◆ **Exercise description**: Give the number of lines in the listing that hold the word "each". Write nothing but that number.

◆ **Dataset extract**:
[Start of Attachment]

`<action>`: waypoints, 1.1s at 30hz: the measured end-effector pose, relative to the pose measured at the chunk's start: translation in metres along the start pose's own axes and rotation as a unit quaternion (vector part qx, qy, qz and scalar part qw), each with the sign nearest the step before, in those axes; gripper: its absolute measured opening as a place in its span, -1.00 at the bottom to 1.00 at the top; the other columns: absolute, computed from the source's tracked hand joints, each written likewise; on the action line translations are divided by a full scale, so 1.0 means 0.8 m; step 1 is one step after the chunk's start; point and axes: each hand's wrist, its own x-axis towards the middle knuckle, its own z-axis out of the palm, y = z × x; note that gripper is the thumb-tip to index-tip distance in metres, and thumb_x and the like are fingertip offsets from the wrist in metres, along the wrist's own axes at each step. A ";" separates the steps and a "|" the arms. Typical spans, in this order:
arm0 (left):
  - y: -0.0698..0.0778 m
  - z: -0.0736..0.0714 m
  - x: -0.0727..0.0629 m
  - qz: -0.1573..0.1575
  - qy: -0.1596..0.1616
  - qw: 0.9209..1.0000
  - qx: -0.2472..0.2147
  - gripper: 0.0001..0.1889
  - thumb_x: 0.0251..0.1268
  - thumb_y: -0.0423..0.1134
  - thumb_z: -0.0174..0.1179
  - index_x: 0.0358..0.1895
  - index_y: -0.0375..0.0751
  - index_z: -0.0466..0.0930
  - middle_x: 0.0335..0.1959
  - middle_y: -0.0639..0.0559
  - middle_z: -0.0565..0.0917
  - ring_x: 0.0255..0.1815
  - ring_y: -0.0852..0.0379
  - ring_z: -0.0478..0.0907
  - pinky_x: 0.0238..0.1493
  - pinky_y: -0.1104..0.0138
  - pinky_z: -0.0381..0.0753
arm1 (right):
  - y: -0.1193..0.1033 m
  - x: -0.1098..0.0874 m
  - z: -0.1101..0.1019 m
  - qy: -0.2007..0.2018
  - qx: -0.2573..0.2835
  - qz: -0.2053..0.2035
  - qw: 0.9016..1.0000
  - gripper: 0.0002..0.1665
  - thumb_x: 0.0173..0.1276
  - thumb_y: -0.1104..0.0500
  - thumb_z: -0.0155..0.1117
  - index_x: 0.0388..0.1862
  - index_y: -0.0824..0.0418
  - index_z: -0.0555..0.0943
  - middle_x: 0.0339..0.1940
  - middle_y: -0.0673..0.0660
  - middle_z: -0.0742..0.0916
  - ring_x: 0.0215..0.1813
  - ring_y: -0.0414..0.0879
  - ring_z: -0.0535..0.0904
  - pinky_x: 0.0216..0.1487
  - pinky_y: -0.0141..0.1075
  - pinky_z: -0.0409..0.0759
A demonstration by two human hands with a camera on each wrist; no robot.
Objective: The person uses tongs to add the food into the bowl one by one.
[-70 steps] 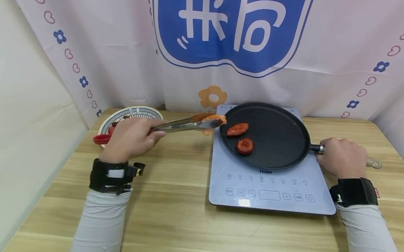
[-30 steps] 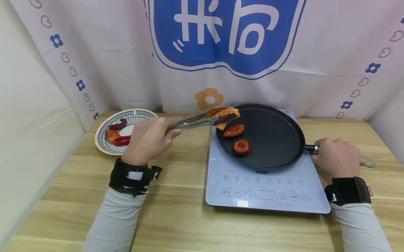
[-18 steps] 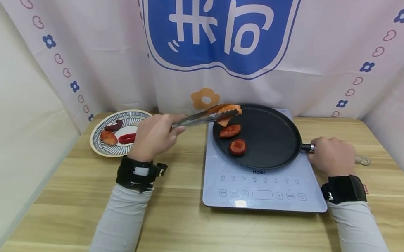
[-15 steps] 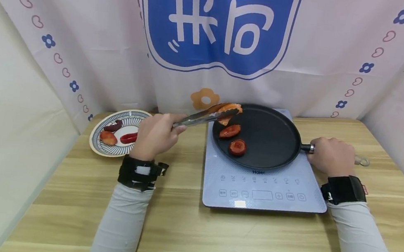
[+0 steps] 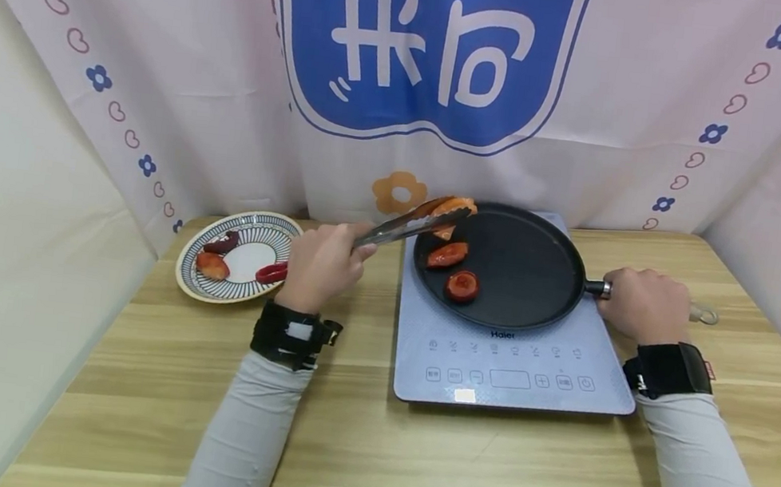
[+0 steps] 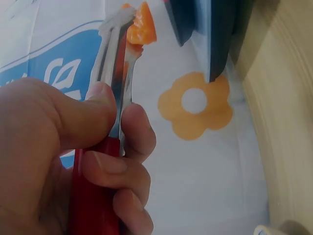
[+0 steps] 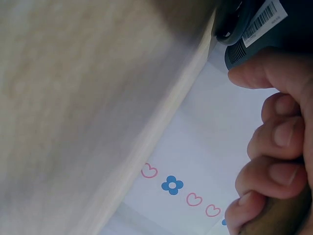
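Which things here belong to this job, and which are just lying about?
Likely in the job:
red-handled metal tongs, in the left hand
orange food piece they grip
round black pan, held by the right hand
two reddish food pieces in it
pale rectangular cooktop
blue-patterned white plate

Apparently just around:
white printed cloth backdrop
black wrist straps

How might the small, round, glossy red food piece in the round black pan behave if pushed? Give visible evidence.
The round red piece would probably slide rather than tip, since it sits low on the flat pan. Its shiny surface suggests slipperiness. Its round outline might let it roll on edge.
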 end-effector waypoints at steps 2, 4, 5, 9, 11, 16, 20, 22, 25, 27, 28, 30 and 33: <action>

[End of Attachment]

◆ **Response box**: 2